Yes, thanks for bringing this up. I've also been thinking that we are coupling two concepts here that should really be split out into distinct fields. First, we have the read consistency levels. I actually don't mind this concept and I think the semantics are fairly reasonable on the server-side, though they could be spelled out more explicitly. But the bigger problem is that they have an overloaded meaning on the client.
I'm thinking we should remove this overloaded meaning and introduce a new routing policy concept, which dictates the way in which the DistSender decides how to route requests to the replicas in a range. There are currently two policies:
// RoutingPolicy specifies how a request should be routed to the
// replicas of its target range by the DistSender.
enum RoutingPolicy {
// LEASEHOLDER means that the DistSender should route the request to the
// leaseholder replica of its target range.
LEASEHOLDER = 0;
// NEAREST means that the DistSender should route the request to the
// nearest replica of its target range.
NEAREST = 1;
}
This policy would dictate this logic.
One change I'm thinking of making is having the TxnCoordSender be responsible for "promoting" a LEASEHOLDER routing policy to a NEAREST routing policy when it determines that a follower read is possible. This would avoid the hoops the DistSender currently goes through to handle this logic.
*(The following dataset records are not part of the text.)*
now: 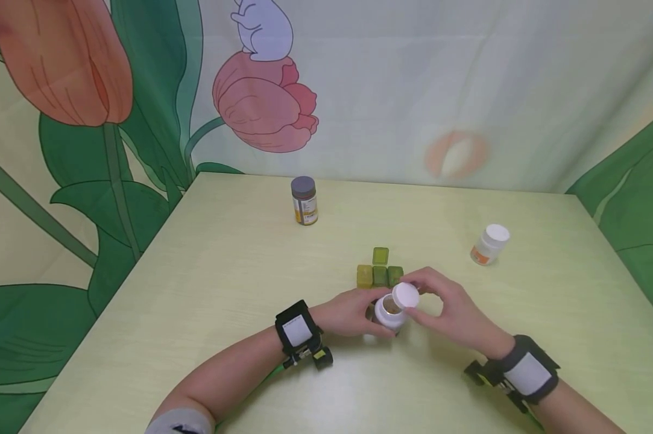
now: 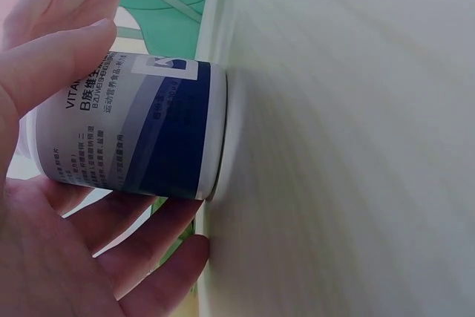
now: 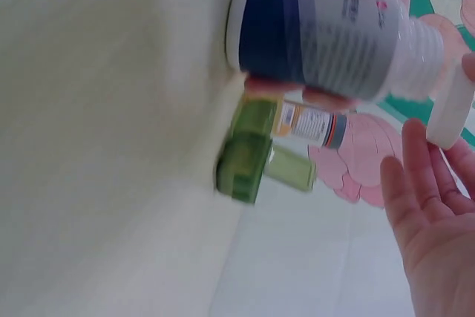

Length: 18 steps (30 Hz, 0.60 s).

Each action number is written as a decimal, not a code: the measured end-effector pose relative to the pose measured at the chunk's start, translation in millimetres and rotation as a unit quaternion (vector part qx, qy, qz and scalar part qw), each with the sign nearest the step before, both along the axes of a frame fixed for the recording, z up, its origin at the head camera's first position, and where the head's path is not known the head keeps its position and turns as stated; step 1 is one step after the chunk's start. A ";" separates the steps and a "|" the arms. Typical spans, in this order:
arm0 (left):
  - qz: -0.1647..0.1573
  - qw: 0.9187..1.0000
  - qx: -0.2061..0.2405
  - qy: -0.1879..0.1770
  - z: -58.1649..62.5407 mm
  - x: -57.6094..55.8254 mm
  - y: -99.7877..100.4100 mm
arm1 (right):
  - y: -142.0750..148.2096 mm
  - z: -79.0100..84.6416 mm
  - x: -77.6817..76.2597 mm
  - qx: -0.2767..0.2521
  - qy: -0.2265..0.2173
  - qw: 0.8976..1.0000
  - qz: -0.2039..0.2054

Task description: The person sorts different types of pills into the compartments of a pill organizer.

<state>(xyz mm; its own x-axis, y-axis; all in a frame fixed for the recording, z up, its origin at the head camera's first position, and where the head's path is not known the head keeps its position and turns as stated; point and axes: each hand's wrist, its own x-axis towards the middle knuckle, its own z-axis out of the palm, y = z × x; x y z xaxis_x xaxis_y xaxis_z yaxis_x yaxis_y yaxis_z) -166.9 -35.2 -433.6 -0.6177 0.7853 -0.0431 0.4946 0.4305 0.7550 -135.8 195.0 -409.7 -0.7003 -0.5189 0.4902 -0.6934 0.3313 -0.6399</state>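
A white vitamin bottle (image 1: 389,317) with a blue band on its label (image 2: 174,128) stands upright on the table, its mouth uncovered. My left hand (image 1: 350,312) grips its side, thumb on one side and fingers on the other. Just above the mouth, my right hand (image 1: 451,307) pinches the white cap (image 1: 406,295) between thumb and fingers. In the right wrist view the cap (image 3: 450,105) is off the bottle's threaded neck. Directly behind the bottle sits a small green and yellow pillbox (image 1: 365,276), one lid (image 1: 380,255) flipped up; my right fingers partly cover its right end.
A jar with a grey-purple lid (image 1: 304,202) stands near the table's back edge, left of the pillbox. Off to the right is another white bottle (image 1: 491,244) with an orange label and its cap on. A printed curtain (image 1: 380,108) hangs behind the table (image 1: 239,253).
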 end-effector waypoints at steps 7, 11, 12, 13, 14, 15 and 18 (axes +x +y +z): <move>0.003 1.000 -0.001 0.001 -0.6 -0.2 0.4 | 20.3 4.5 -2.3 0.057 0.042 0.997 -0.027; 0.001 1.000 0.004 0.003 -1.8 -0.9 0.2 | 29.1 3.6 -3.4 0.092 0.056 0.992 -0.065; 0.000 1.000 0.004 0.003 -1.9 -0.9 0.2 | 30.8 3.6 -3.7 0.096 0.057 0.991 -0.074; 0.001 1.000 0.005 0.003 -1.7 -1.0 0.1 | 32.5 3.6 -4.1 0.100 0.058 0.990 -0.082; 0.000 1.000 0.005 0.004 -1.5 -0.9 0.1 | 34.0 3.8 -4.4 0.103 0.058 0.989 -0.088; 0.000 1.000 0.005 0.004 -1.4 -1.0 0.1 | 35.6 3.8 -4.9 0.104 0.056 0.989 -0.092; 0.000 1.000 0.004 0.006 -1.1 -0.9 0.1 | 40.1 3.4 -6.5 0.102 0.048 0.990 -0.087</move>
<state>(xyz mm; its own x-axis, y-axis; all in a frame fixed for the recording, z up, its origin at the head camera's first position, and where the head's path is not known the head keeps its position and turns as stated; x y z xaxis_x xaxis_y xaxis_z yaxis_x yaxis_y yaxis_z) -167.8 -35.1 -434.7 -0.6179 0.7857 -0.0299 0.5040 0.4249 0.7520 -142.4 235.1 -406.4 -0.7430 -0.4897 0.4562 -0.6689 0.5655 -0.4824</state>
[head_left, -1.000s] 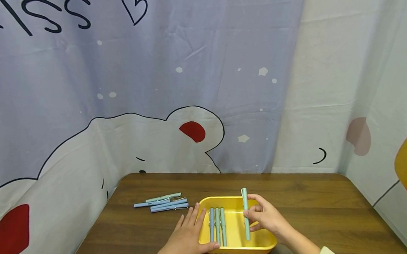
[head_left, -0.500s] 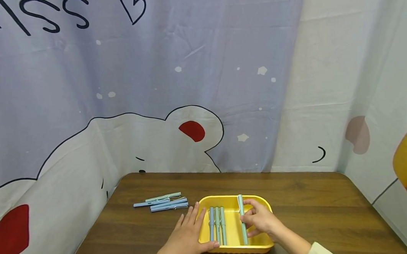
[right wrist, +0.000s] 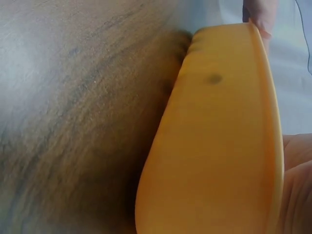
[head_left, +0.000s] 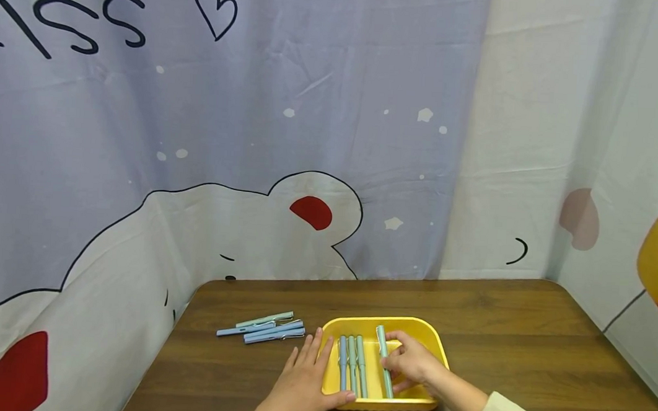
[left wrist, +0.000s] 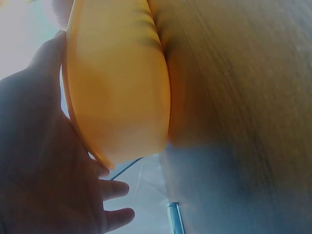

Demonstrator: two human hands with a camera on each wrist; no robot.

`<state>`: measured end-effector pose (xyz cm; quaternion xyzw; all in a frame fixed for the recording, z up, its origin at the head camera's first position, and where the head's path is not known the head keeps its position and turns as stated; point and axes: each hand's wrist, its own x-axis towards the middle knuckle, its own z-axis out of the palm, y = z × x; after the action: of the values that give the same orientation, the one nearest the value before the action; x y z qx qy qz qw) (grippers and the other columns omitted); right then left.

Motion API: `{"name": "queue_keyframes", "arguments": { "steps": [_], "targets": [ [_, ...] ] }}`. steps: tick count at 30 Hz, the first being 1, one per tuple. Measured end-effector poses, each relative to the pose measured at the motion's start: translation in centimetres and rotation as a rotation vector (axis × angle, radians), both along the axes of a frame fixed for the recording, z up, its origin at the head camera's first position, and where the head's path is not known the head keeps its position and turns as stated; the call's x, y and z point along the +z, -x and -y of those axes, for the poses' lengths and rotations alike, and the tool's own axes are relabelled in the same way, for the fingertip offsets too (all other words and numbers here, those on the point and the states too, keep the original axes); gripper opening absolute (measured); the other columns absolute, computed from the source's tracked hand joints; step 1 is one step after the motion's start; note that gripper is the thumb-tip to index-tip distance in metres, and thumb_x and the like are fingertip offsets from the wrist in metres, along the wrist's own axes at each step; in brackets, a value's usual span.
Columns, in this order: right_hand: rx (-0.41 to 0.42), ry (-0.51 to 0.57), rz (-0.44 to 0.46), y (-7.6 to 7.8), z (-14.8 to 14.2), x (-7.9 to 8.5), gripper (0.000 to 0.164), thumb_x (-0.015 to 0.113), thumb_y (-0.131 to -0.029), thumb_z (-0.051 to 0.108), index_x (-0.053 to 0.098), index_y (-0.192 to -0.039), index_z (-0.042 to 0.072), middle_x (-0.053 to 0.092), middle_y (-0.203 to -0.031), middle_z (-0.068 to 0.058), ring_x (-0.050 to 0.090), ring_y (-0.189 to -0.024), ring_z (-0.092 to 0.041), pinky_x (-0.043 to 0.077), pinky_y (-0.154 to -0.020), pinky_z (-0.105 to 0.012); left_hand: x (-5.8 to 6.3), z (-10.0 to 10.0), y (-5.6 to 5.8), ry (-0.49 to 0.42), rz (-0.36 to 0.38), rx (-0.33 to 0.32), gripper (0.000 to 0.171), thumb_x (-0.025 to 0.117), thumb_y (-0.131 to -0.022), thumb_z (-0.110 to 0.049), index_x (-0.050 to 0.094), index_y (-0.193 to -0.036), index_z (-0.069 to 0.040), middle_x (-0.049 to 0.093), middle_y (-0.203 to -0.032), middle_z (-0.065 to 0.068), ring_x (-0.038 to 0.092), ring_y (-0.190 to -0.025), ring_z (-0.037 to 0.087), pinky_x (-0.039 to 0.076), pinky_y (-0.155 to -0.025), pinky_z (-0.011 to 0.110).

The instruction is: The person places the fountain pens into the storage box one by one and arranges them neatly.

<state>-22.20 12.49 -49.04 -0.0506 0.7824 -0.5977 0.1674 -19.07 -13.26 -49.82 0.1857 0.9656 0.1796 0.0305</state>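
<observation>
A yellow tray (head_left: 438,354) stands on the table with three pens side by side in its left part: a blue pen (head_left: 343,362) and two green pens (head_left: 361,365). My right hand (head_left: 414,364) pinches a light green pen (head_left: 383,342) by its middle, low inside the tray and to the right of that row; whether the pen touches the floor I cannot tell. My left hand (head_left: 304,378) rests against the tray's left rim with fingers spread and thumb on the near edge. In the left wrist view its fingers lie along the tray's outer wall (left wrist: 119,83).
Left of the tray lies a loose pile of several blue and green pens (head_left: 269,329) on the brown wooden table (head_left: 501,320). A printed curtain (head_left: 312,105) hangs behind the table and along its sides.
My right hand has moved left and lowered the light green pen into the tray, closer to the row of pens. The left hand has stayed at the rim.
</observation>
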Motion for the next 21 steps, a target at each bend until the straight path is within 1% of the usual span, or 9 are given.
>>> {"name": "queue_keyframes", "arguments": {
  "steps": [3, 9, 15, 21],
  "targets": [
    [-0.007, -0.014, 0.0, 0.1, 0.4, -0.3, 0.057, 0.068, -0.09, 0.0, 0.043, -0.14, -0.004, 0.061, -0.088, -0.014, 0.062, -0.073, -0.024, 0.061, -0.055, -0.042, 0.0, 0.0, 0.0, 0.003, -0.003, 0.002, 0.11, 0.054, -0.083, -0.083, 0.026, -0.161, -0.01, 0.012, -0.169, 0.016, 0.017, -0.153, 0.042, 0.022, -0.118, 0.064],
    [-0.008, -0.021, 0.005, 0.1, 1.2, -0.5, 0.05, 0.068, -0.089, -0.002, 0.046, -0.134, -0.005, 0.061, -0.087, -0.014, 0.065, -0.071, -0.024, 0.06, -0.054, -0.041, 0.0, 0.0, 0.0, -0.001, 0.009, 0.006, 0.111, 0.053, -0.082, -0.084, 0.026, -0.161, -0.01, 0.012, -0.169, 0.015, 0.017, -0.153, 0.041, 0.022, -0.118, 0.064],
    [-0.006, -0.074, 0.012, 0.3, 1.8, -0.6, 0.05, 0.068, -0.089, -0.002, 0.046, -0.134, -0.006, 0.061, -0.085, -0.014, 0.066, -0.065, -0.022, 0.059, -0.052, -0.037, 0.0, 0.0, 0.0, 0.002, 0.017, 0.011, 0.111, 0.053, -0.082, -0.084, 0.026, -0.161, -0.011, 0.012, -0.17, 0.014, 0.017, -0.153, 0.04, 0.022, -0.118, 0.064],
    [-0.017, -0.127, 0.023, 0.4, 2.5, -0.8, 0.046, 0.068, -0.089, -0.004, 0.048, -0.131, -0.006, 0.063, -0.08, -0.014, 0.067, -0.059, -0.022, 0.059, -0.05, -0.036, 0.0, -0.1, 0.0, 0.008, 0.018, 0.011, 0.111, 0.052, -0.082, -0.085, 0.026, -0.161, -0.011, 0.012, -0.17, 0.014, 0.017, -0.153, 0.04, 0.022, -0.118, 0.064]
  ]
}}
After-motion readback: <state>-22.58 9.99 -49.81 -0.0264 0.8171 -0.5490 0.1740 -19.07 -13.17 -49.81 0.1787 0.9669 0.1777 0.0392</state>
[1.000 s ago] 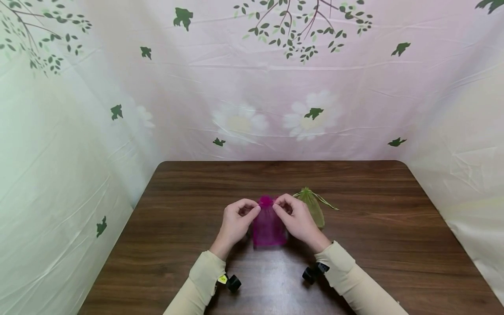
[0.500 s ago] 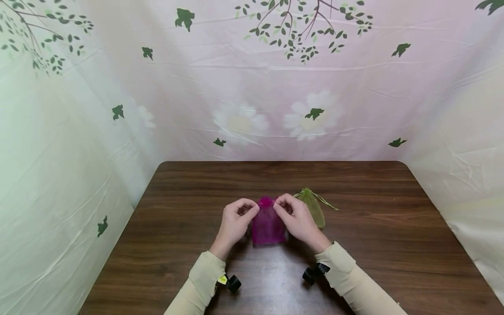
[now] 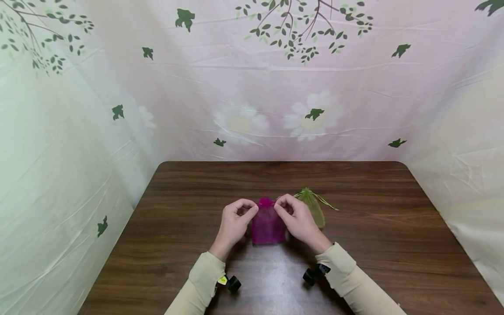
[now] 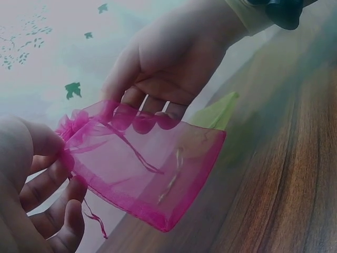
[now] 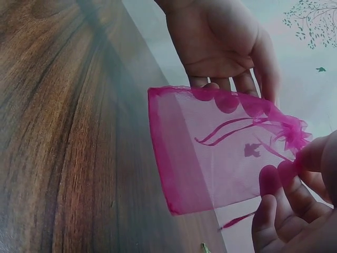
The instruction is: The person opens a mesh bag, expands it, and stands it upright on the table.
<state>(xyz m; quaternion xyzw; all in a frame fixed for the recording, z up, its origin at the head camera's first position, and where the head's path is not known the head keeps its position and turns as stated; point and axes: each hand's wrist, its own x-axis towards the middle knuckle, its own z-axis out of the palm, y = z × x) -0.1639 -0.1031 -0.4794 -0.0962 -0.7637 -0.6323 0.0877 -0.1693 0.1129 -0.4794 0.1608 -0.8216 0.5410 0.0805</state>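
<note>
A sheer magenta organza drawstring pouch (image 3: pixel 268 227) hangs between my two hands, its gathered ruffled neck at the top. My left hand (image 3: pixel 235 221) pinches the left side of the neck between thumb and fingertips. On the right side, my right hand (image 3: pixel 296 218) pinches the neck in the same way. Through the mesh of the pouch (image 4: pixel 142 163) in the left wrist view, the other fingers and a thin magenta cord show. In the right wrist view the pouch (image 5: pixel 210 153) looks flat, with a cord end dangling below it. Whether anything is inside cannot be told.
Just right of my right hand, an olive-green organza pouch (image 3: pixel 313 210) lies on the dark wooden table (image 3: pixel 386 227), its cords spread at the top. Printed fabric (image 3: pixel 267 87) hangs behind the table and along both sides.
The hands have drawn very slightly apart at the neck, and the magenta pouch's lower edge has risen a little. The green pouch stays where it was.
</note>
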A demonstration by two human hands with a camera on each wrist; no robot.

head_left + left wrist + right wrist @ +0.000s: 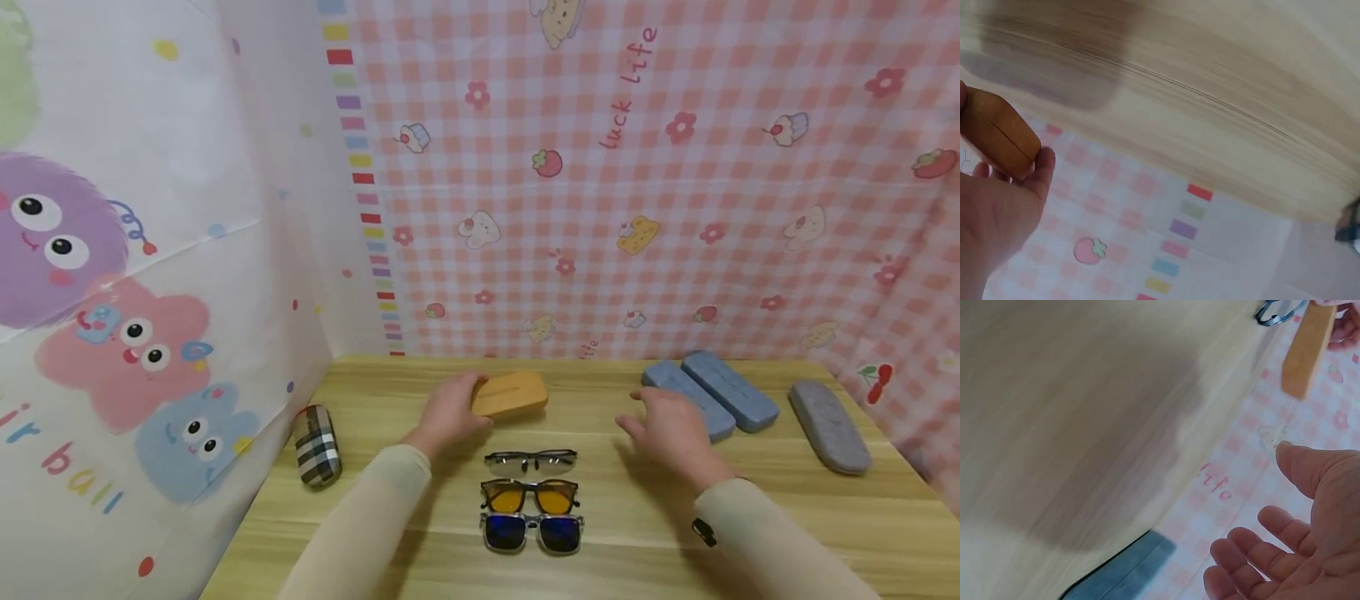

We can then extend this RoutingPolicy concept further and introduce a new policy that I imagine we'll want for stage 2 of bounded staleness reads - a SINGLE_REPLICA policy. This policy would be accompanied by a ReplicaDescriptor and would specify that a given request must be sent to that replica and DistSender should throw an error if the replica is not part of its cached range descriptor. This is important to ensure that a QueryResolvedTimestampRequest and its follow-up ScanRequest are both sent to the same replica.
This is all a bit hazy in my mind, so let me know if this seems reasonable or if you have other thoughts on the topic.
tbg
left a comment
There was a problem hiding this comment.
mod my previous comment above.
Reviewed 23 of 23 files at r1.
Reviewable status:complete! 1 of 0 LGTMs obtained (waiting on @irfansharif and @nvanbenschoten)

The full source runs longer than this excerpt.